**PROBLEM DESCRIPTION:** The answer must be an exact copy of all the data below.

**SOURCE MATERIAL:**
_ _ _

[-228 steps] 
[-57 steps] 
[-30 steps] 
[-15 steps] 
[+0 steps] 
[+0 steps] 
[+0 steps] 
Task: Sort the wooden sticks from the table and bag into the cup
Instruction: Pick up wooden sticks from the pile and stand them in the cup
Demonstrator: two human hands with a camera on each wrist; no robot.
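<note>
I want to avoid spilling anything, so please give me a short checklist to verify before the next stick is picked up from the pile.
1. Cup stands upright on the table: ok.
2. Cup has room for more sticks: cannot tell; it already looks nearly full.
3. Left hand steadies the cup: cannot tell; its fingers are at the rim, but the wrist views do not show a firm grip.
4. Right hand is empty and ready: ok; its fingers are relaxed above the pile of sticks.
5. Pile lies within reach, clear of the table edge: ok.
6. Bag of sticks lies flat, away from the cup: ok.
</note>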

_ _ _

**ANSWER TO THIS TASK:**
[-228 steps] 
[-57 steps] 
[-30 steps] 
[-15 steps] 
[+0 steps] 
[+0 steps] 
[+0 steps] 
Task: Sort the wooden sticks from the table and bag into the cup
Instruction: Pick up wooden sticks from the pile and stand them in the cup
Demonstrator: two human hands with a camera on each wrist; no robot.
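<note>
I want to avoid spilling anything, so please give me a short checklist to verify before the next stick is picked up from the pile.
1. Cup stands upright on the table: ok.
2. Cup has room for more sticks: cannot tell; it already looks nearly full.
3. Left hand steadies the cup: cannot tell; its fingers are at the rim, but the wrist views do not show a firm grip.
4. Right hand is empty and ready: ok; its fingers are relaxed above the pile of sticks.
5. Pile lies within reach, clear of the table edge: ok.
6. Bag of sticks lies flat, away from the cup: ok.
</note>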

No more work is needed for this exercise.